Fifth Circuit Follows Courts That Rejected Medical Judgment Defense for Hospice Providers

Yesterday, May 7, 2019, the United States Court of Appeals for the Fifth Circuit unanimously held that hospice providers “cannot provide and charge for services without certifying that the patients are first eligible for those services under the terms of eligibility established by Congress and Medicare, which limit hospice services to a distinct class of patients.” United States ex rel. Lemon v. Nurses To Go, Incorporated, 2019 WL 2004353, at *6 (5th Cir. (Tex.), 2019).

 

In doing so, the panel expressly cited two district courts in other circuits that held that a lack of accompanying clinical information and supporting documentation alone are sufficient to prove falsity even in the face of an otherwise valid physician certification of terminal illness.  Id. (citing  United States ex Evercare Hospice, Inc., No. 11-CV-00642-PAB-NYW, 2015 WL 5568614, at *7 (D. Colo. Sept. 21, 2015) (“the requirement that physicians’ certifications are accompanied by clinical information and other documentation that support a patient’s prognosis is a condition of payment under applicable Medicare statutes and regulations.”); see also, e.g., United States ex rel. Hinkle v.
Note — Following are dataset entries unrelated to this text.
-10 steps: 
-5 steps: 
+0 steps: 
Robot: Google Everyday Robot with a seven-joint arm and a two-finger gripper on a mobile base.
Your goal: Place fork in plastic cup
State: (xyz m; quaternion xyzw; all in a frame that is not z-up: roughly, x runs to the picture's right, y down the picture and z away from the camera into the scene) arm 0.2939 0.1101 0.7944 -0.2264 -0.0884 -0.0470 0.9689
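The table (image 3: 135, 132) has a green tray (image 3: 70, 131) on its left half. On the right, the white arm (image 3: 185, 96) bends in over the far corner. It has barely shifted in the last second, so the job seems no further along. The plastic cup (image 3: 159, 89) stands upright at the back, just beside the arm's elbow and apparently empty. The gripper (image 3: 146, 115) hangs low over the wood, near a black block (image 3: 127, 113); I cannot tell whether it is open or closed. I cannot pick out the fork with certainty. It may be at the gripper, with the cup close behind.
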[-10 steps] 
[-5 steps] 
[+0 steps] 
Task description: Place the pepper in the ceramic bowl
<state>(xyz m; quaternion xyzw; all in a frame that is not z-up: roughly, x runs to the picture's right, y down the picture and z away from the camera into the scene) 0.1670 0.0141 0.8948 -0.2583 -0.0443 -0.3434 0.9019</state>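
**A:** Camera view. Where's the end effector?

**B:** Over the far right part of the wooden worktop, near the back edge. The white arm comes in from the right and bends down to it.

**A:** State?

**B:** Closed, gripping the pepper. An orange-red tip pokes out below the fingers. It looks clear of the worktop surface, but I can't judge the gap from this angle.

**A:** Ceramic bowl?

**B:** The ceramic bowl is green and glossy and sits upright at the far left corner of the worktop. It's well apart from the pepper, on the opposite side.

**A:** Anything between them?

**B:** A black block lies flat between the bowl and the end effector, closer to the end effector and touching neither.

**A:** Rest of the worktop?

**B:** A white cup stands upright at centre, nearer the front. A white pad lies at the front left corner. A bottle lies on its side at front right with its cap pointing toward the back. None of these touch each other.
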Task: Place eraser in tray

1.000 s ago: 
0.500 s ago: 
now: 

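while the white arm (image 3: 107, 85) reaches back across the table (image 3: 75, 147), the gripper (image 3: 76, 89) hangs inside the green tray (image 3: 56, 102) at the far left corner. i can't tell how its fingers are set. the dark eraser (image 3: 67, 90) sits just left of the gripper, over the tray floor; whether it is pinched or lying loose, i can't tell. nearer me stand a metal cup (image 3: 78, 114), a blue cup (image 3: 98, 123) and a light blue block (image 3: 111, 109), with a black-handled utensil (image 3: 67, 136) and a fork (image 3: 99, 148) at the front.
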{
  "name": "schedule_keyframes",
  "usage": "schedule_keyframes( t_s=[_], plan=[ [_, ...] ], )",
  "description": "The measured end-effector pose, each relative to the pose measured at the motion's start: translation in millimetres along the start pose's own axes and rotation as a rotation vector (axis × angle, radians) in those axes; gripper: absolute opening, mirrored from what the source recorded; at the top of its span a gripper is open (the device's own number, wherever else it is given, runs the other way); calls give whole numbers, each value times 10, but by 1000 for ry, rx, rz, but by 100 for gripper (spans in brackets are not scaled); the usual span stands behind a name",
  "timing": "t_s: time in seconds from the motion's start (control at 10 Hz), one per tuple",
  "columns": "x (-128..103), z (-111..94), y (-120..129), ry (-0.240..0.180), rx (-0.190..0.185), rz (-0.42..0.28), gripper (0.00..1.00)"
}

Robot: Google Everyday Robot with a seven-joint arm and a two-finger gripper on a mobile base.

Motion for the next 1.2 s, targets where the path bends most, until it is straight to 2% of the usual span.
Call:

Caris Healthcare, L.P., No. 3:14-CV-212-TAV-HBG, 2017 WL 3670652, at *9 (E.D. Tenn. May 30, 2017) (“the government’s complaint alleges that defendants’ written certifications were false, in that the documentation for certain patients did not support a prognosis of terminal illness.”)

 

By relying on U.S. ex rel. Fowler v. Evercare Hospice and U.S. ex. rel. Hinkle v. Caris Healthcare, the Fifth Circuit implicitly rejected an Alabama district court’s reasoning in U.S. ex. rel.  Paradies v. Aseracare (currently on appeal to the Eleventh Circuit) which oppositely held that absent more, a demonstration that a patient’s medical record fails to support an otherwise valid physician certification cannot support an FCA allegation of falsity.  Accordingly, at least in the Fifth Circuit, prior decisions that followed the district court in U.S. ex. rel. Aseracare should no longer have any persuasive effect.  Decisions such as U.S. ex rel. Wall v. Vistacare from the Northern District of Texas — which relied on the same reasoning as and cited the Aseracare opinion but which was settled prior to a full appeal — must be rejected to the extent that they are at odds with the now clear instruction from the Fifth Circuit that every aspect of a hospice certification must be met, not just the stated medical judgment and opinion of a physician.

 

Rather, the Fifth Circuit has established that the sound reasoning of other district court opinions such as the court in Evercare must govern, which noted that Tenth Circuit (like the panel in Lemon), have “expressly rejected the argument that the exercise of clinical judgment poses an absolute bar to FCA liability.” U.S. ex. rel. Fowler v. Evercare.